After replication, the daughter molecules remain nicked or gapped,
which may be a mechanism to ensure replication of each minicircle.
The daughter minicircles then are recatenated into the periphery of
the network. There is microscopic evidence that the networks in
Leishmania and Crithidia (and also T. cruzi) are
actually rotating, and this movement produces a complete peripheral
distribution of newly replicated minicircles . The networks in the
middle of S phase consist of an expanding ring of nicked circles and
a central core of closed circles, and at the end of S phase the
networks consist entirely of nicked circles. The minicircles then
become closed and then the network segregates into two daughter
networks as the single mitochondrion divides .
This mechanism of replication appears to introduce a certain amount
of randomness into minicircle segregation. In other words, sister
minicircles may not necessarily end up in different daughter cells.
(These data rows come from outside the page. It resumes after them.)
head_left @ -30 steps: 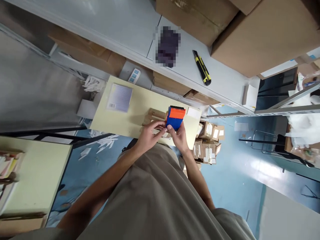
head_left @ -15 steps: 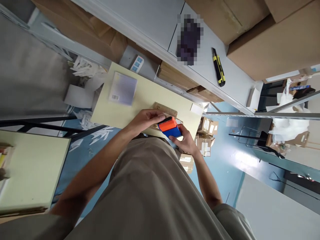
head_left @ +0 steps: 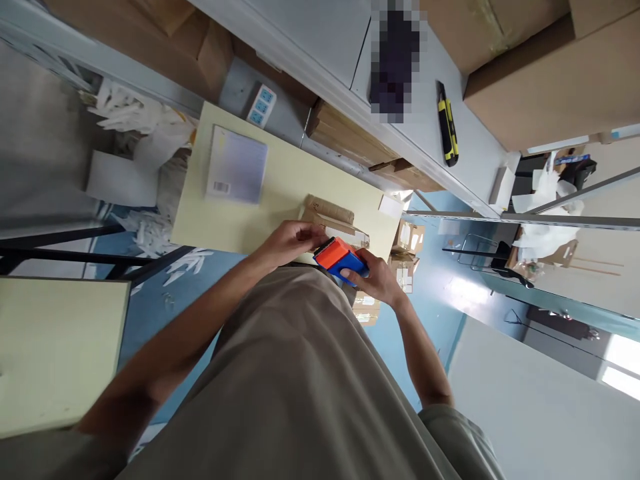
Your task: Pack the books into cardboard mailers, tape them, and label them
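Observation:
My right hand (head_left: 379,277) is wrapped around an orange and blue tape dispenser (head_left: 340,258) with a black toothed edge, held just in front of my body. Close to that black edge, my left hand (head_left: 294,243) has its thumb and fingers drawn together in a pinch; what lies between them is too small to make out. Just beyond both hands, a small brown cardboard box (head_left: 330,209) lies on the pale yellow table (head_left: 285,180). Part of the box is hidden behind my hands and the dispenser.
A pale booklet (head_left: 237,165) lies on the table's left part, near a power strip (head_left: 262,105). On the grey shelf (head_left: 320,33) above rests a yellow and black utility knife (head_left: 447,125), beside large cartons (head_left: 540,87). Taped boxes (head_left: 403,270) stand on the floor at right.
The tape dispenser has tilted slightly in my right hand, and my left fingers have drawn a little away from its edge. The whole view has shifted slightly.

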A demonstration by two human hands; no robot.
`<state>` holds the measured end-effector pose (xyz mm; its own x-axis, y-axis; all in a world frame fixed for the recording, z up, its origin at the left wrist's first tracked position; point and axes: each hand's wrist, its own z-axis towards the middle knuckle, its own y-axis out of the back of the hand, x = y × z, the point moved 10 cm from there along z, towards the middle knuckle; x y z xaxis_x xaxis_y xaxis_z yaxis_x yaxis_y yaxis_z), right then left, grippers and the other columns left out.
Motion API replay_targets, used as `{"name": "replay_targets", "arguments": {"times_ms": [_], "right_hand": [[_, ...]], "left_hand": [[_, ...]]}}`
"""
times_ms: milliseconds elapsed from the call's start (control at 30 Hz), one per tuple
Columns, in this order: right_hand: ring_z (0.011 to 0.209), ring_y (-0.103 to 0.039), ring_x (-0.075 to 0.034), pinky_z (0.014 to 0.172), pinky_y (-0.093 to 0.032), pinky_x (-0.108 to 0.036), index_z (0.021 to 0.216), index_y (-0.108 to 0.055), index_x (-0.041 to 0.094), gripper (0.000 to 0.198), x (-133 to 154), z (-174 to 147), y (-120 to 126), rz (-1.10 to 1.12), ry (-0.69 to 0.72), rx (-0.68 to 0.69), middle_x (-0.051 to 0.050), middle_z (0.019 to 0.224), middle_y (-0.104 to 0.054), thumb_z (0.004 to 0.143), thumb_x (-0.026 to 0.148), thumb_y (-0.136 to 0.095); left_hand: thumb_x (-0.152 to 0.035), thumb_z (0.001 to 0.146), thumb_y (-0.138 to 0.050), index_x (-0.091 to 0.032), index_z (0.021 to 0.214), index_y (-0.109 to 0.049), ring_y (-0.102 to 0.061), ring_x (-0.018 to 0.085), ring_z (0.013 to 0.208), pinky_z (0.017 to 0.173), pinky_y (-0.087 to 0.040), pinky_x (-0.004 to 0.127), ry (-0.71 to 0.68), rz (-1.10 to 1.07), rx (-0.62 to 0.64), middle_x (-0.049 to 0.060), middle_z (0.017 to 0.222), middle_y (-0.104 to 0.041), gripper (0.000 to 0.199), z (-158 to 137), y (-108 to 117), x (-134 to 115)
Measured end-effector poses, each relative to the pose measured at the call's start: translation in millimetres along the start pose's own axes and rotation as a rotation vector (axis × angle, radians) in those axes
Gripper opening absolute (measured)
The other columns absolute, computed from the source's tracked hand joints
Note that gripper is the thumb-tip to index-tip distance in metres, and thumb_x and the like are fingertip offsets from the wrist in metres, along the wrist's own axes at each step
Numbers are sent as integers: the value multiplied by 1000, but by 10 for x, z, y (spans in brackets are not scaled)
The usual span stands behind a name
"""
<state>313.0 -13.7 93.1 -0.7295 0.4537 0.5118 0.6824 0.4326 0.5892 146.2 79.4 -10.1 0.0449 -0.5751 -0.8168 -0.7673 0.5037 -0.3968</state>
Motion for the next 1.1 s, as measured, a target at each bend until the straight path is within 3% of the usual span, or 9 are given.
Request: {"name": "replay_targets", "arguments": {"times_ms": [233,400,500,667,833,1100], "right_hand": [[76,-71,-24,65,-43,-31,102,-70,25,53,78,-2,-14,-205,-109,120,-5,87,-78,102,78,-75],[68,-70,-23,61,-40,-33,95,-71,25,55,66,-195,207,-298,-182,169,-5,80,-77,104,80,-73],[70,-72,-25,61,-40,-34,98,-71,25,57,125,-281,276,-362,-230,142,-6,83,-79,105,82,-69],[79,-76,-31,66,-40,-36,98,-71,26,54,401,-195,142,-563,-220,54,-10,86,-80,106,80,-70],[83,-78,-33,68,-42,-37,96,-70,26,56,519,-37,-48,-590,-242,34,-11,86,-81,106,81,-69],[87,-80,-34,72,-47,-37,104,-71,25,53,573,144,-126,-576,-255,8,-12,88,-81,108,78,-69]], "left_hand": [[-83,69,-94,-21,83,-78,-62,17,69,66,-52,31,17,-85,-149,5,82,-77,65,-192,164,451],[-79,73,-93,-21,85,-76,-61,18,72,69,-52,32,15,-61,-317,6,81,-75,62,-263,700,663],[-72,75,-94,-20,84,-73,-62,19,75,75,-53,34,8,-63,-353,6,82,-74,56,-133,879,840],[-59,82,-91,-21,82,-71,-56,16,70,72,-47,31,37,-107,-395,2,75,-66,43,168,802,1263],[-48,83,-87,-21,84,-74,-57,16,72,74,-45,30,69,-133,-417,1,76,-68,30,356,721,1606],[-47,86,-88,-21,82,-73,-62,18,78,77,-47,32,76,-122,-463,4,81,-73,30,563,735,1717]]}}
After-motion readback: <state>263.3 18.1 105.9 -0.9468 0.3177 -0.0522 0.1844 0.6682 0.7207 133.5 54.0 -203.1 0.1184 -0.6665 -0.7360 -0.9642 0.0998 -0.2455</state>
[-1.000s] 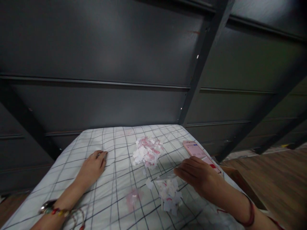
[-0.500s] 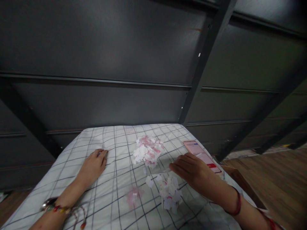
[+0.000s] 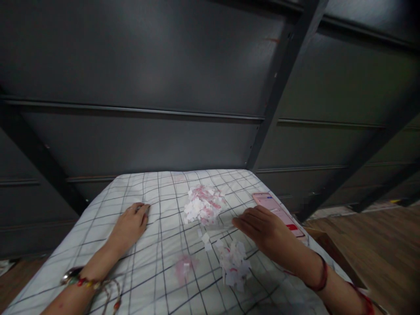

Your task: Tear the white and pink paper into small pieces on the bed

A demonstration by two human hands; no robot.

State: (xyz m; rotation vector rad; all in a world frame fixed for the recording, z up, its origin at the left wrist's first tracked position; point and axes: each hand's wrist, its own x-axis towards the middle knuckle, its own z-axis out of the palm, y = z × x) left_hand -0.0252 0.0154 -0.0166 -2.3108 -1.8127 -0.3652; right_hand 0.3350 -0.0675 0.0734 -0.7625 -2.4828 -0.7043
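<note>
My left hand (image 3: 133,222) rests on the checked cloth at the left, its fingers loosely bent and holding nothing I can see. Fingers pinched together, my right hand (image 3: 259,227) hovers between two heaps of paper scraps. A faint see-through sheen lies by its fingertips, but what they hold cannot be made out. Just beyond is the larger heap of white and pink paper scraps (image 3: 203,205). Nearer to me lies a smaller heap of white scraps (image 3: 233,264), with a few loose pieces (image 3: 206,240) beside it. A pink, partly see-through patch (image 3: 185,267) is left of that heap.
White cloth with dark grid lines (image 3: 147,262) covers the table. A phone (image 3: 278,212) with its screen lit lies at the right edge, behind my right hand. Dark metal panels (image 3: 157,144) rise at the back. An open brown box (image 3: 331,251) stands below on the right.
A few loose scraps between the two heaps have shifted slightly. My right hand stays pinched in nearly the same place, and my left hand has not moved on the cloth.
</note>
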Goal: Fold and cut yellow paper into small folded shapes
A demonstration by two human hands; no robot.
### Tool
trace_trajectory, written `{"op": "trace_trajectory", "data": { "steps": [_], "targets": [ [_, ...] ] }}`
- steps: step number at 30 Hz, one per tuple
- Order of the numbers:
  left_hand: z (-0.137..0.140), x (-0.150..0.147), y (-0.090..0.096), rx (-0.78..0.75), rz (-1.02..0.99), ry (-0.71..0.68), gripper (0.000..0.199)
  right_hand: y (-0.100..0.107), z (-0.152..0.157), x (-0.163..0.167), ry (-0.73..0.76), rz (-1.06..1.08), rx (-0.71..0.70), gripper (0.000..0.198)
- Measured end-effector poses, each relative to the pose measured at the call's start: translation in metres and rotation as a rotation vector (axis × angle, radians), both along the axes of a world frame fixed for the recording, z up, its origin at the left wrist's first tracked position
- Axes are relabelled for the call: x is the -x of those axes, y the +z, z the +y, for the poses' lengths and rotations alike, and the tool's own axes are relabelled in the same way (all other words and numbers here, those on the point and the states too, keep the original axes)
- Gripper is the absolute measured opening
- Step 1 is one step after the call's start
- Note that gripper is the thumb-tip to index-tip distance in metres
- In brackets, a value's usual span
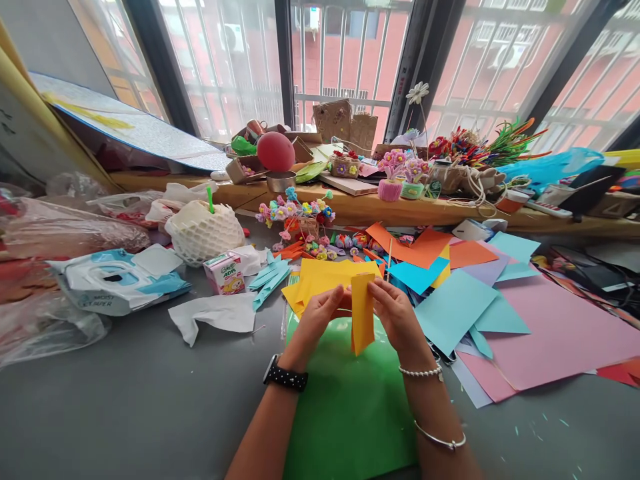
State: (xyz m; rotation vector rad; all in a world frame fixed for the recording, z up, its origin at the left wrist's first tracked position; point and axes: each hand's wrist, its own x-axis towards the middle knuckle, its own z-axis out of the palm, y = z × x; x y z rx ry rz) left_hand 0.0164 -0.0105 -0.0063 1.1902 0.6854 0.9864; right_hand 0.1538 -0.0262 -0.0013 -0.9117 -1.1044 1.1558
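Note:
Between my two hands, above a green mat (345,407), is a folded strip of yellow paper (363,313), held upright with its lower end hanging free. My left hand (325,310) has its fingers closed at the strip's left edge. At the top right edge, my right hand (395,310) pinches the paper between thumb and finger. Behind my hands lie yellow paper sheets (320,273) at the far end of the mat. The fingers behind the strip are partly hidden.
On the right are blue paper sheets (455,307) and a large pink sheet (565,327). To the left lie a wet-wipe pack (117,283), a tissue (215,317), a small carton (224,273) and a net-wrapped coconut (205,233). A crafts-laden ledge (430,217) runs below the windows.

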Motion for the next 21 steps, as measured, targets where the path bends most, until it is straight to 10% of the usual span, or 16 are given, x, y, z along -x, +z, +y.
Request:
{"op": "trace_trajectory", "data": {
  "steps": [8,21],
  "targets": [
    [-0.004,0.001,0.008,0.025,0.087,-0.089,0.023,0.001,0.000,0.010,0.161,0.126,0.027,0.022],
    [-0.002,0.001,0.007,0.013,0.100,0.019,0.025,0.004,-0.002,0.001,-0.278,-0.027,-0.025,0.021]
  ]
}}
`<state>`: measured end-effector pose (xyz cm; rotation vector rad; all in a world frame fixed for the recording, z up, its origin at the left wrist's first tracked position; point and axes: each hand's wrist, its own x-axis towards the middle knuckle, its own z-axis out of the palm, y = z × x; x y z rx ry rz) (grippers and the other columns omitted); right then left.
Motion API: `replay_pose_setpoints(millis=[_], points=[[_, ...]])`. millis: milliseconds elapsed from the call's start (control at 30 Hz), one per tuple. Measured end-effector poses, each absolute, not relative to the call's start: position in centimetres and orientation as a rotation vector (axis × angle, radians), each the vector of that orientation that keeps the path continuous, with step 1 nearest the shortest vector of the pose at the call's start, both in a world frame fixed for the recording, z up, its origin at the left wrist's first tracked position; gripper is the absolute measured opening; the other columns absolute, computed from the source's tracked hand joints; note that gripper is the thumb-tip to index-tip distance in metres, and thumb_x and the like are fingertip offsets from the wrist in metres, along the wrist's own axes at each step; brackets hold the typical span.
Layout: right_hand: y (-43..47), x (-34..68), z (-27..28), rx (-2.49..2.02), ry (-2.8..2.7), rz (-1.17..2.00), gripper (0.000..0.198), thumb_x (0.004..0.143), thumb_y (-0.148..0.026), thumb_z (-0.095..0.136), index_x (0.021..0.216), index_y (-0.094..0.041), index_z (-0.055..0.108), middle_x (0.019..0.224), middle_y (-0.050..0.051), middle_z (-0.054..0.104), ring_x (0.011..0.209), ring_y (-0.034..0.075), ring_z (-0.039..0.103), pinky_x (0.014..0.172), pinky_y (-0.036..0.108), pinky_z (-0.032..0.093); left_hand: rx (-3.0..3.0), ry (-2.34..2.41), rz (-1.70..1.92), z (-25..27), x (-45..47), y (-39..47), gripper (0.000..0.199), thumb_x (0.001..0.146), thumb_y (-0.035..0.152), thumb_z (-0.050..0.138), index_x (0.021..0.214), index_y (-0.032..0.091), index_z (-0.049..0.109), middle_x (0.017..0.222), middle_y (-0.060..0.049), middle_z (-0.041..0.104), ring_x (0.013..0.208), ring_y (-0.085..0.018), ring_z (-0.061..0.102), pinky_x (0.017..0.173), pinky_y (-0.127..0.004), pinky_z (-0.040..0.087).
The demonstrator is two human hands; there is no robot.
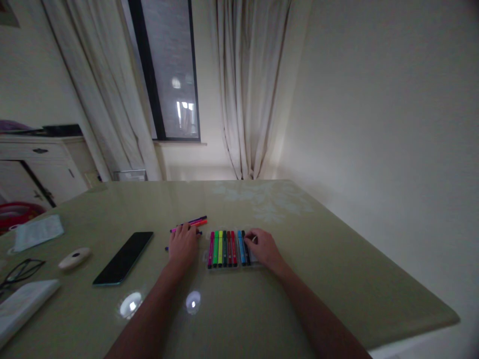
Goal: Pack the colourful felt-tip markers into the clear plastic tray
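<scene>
On the greenish tabletop (239, 319), seen from the head, a clear marker case (222, 269) lies near the middle, coloured markers (220, 248) rowed in its left section, a blue marker (241, 248) and a dark marker (247, 256) in its right. The right hand (262, 246) has its thumb and fingertips at the dark marker's upper end; I cannot tell whether they are clamped on it. The left hand (183, 245) lies over loose markers (200, 221), its grip hidden from sight. Farther left lies a black phone (124, 258)
</scene>
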<state>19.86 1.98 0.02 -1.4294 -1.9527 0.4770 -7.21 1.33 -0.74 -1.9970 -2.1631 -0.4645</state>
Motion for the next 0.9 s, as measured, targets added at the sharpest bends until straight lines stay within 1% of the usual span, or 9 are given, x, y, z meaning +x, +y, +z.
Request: replay_pose_setpoints(millis=[67, 167, 300, 400, 500, 667, 733, 800, 900], points=[[1.9, 19.8, 0.1, -1.421, -1.942, 0.48, 0.008, 0.085, -0.014, 0.067, 0.084, -0.019, 0.074, 0.083, 0.004, 0.074, 0.073, 0.016, 0.063, 0.073, 0.027, 0.046, -2.013, -2.176, -0.704, -0.1, -7.1, 1.5, 0.029, 0.102, 0.03, 0.043, 0.11, 0.019, 0.068, 0.116, -0.014, 0.071, 0.113, -0.032, 0.063, 0.097, -0.046, 0.047], [1.8, 19.6, 0.2, -1.378, -1.921, 0.512, 0.008, 0.085, -0.015, 0.067, 0.086, -0.019, 0.074, 0.084, 0.004, 0.074, 0.072, 0.015, 0.063, 0.072, 0.026, 0.047, -1.965, -2.202, -1.37, 0.8, -6.7, 1.9, 0.036, 0.102, 0.042, 0.041, 0.114, 0.018, 0.066, 0.103, -0.013, 0.075, 0.101, -0.029, 0.069, 0.09, -0.043, 0.052], [1.6, 19.3, 0.2, -1.277, -1.887, 0.617, 0.008, 0.087, -0.02, 0.067, 0.087, -0.019, 0.074, 0.082, 0.003, 0.073, 0.072, 0.014, 0.064, 0.069, 0.025, 0.048, -2.045, -2.049, -2.417, 1.6, -5.1, 1.7, 0.058, 0.086, 0.063, 0.063, 0.122, 0.016, 0.063, 0.096, -0.009, 0.075, 0.086, -0.023, 0.072, 0.078, -0.037, 0.058], [1.3, 18.9, 0.4, -1.178, -1.87, 0.734, 0.017, 0.092, -0.03, 0.063, 0.085, -0.018, 0.073, 0.079, 0.002, 0.072, 0.073, 0.015, 0.064, 0.069, 0.024, 0.048, -2.2, -1.977, -2.734, 1.9, -3.2, 0.7, 0.063, 0.078, 0.061, 0.074, 0.121, 0.016, 0.064, 0.1, -0.008, 0.074, 0.087, -0.021, 0.072, 0.078, -0.036, 0.061], [0.9, 18.5, 0.7, -1.048, -1.819, 0.938, 0.029, 0.095, -0.042, 0.06, 0.085, -0.018, 0.072, 0.079, 0.003, 0.072, 0.074, 0.016, 0.066, 0.07, 0.025, 0.05, -2.347, -1.972, -2.707, 1.9, -1.3, -0.2, 0.053, 0.081, 0.055, 0.074, 0.116, 0.017, 0.064, 0.099, -0.007, 0.073, 0.091, -0.022, 0.073, 0.079, -0.038, 0.063], [0.8, 18.5, 1.0, -0.898, -1.694, 1.211, 0.034, 0.08, -0.049, 0.078, 0.092, -0.018, 0.071, 0.088, 0.004, 0.076, 0.083, 0.019, 0.072, 0.078, 0.031, 0.056, -2.549, -1.902, -2.504, 1.0, 0.3, -0.5, 0.046, 0.089, 0.052, 0.067, 0.12, 0.018, 0.061, 0.101, -0.008, 0.074, 0.093, -0.025, 0.074, 0.08, -0.043, 0.065], [1.4, 19.1, 0.9, -0.943, -1.651, 1.163, 0.036, 0.078, -0.049, 0.079, 0.092, -0.017, 0.071, 0.086, 0.005, 0.077, 0.081, 0.02, 0.072, 0.077, 0.032, 0.057, -2.603, -1.88, -2.243, 0.4, 0.4, -0.5, 0.047, 0.094, 0.047, 0.061, 0.131, 0.019, 0.058, 0.113, -0.012, 0.074, 0.102, -0.026, 0.073, 0.087, -0.046, 0.063], [2.3, 20.0, 0.9, -1.048, -1.599, 1.048, 0.034, 0.08, -0.046, 0.077, 0.092, -0.016, 0.071, 0.083, 0.006, 0.076, 0.076, 0.02, 0.072, 0.072, 0.031, 0.058, -2.688, -1.777, -1.83, -0.3, 0.4, -0.7, 0.045, 0.098, 0.039, 0.056, 0.139, 0.021, 0.055, 0.126, -0.014, 0.071, 0.115, -0.028, 0.069, 0.098, -0.049, 0.058], [3.2, 21.6, 0.6, -1.263, -1.593, 0.921, 0.021, 0.082, -0.034, 0.075, 0.091, -0.016, 0.069, 0.075, 0.005, 0.075, 0.066, 0.018, 0.071, 0.063, 0.027, 0.056, -2.89, -1.465, -1.187, -1.2, 0.7, -1.3, 0.041, 0.099, 0.031, 0.055, 0.139, 0.027, 0.06, 0.138, -0.011, 0.066, 0.129, -0.028, 0.06, 0.112, -0.052, 0.047]])
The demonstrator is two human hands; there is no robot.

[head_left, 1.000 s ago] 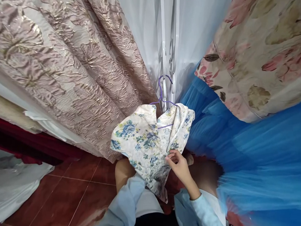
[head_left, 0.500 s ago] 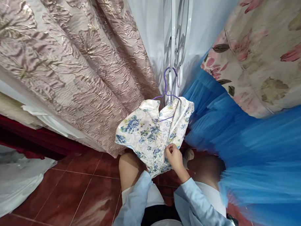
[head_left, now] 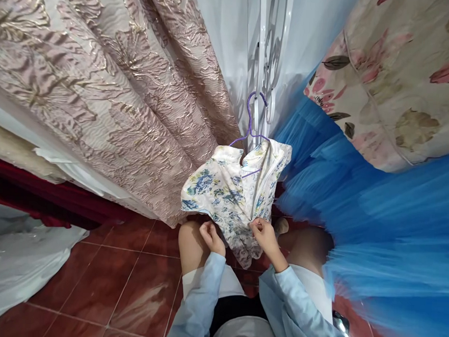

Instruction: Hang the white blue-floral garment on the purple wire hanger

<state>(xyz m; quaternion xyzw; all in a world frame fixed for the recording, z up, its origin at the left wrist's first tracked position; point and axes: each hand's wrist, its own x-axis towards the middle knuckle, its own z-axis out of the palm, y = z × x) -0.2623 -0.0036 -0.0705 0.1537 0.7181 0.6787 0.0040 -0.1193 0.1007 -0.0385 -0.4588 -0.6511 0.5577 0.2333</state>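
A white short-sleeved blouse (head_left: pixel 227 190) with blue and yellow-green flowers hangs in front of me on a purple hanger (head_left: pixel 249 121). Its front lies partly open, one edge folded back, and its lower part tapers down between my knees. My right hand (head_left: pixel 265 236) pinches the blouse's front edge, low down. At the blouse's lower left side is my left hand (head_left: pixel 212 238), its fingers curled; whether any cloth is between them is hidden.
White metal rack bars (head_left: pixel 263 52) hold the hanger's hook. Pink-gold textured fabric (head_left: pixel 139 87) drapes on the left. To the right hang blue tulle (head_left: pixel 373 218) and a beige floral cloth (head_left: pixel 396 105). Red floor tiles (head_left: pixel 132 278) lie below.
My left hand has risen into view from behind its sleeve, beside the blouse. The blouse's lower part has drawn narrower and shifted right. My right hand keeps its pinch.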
A pulse–chase experiment performed with C. fasciculata cells
at the light microscope level previously showed that newly
replicated minicircles are spread throughout the network after one
cell cycle is completed .
In the case of T. brucei, the network
apparently does not rotate and two dumbbell-shaped masses of nicked
replicated minicircles accumulate at either end of the nucleoid
body, which then divides in half into the daughter cells . In this case there does not appear to be a mechanism for
randomization throughout the network, other than the possible random
selection and migration to the antipodal replisomes.
Plasticity of Minicircle
Sequence Class Copy Number in L. tarentolae in Culture. The
number of minicircles per network in L. tarentolae was
assayed by counting 4′,6-diamidino-2-phenylindole (DAPI)-stained
networks in a cell counting chamber using a fluorescent microscope
and measuring the DNA concentration spectrophotometrically.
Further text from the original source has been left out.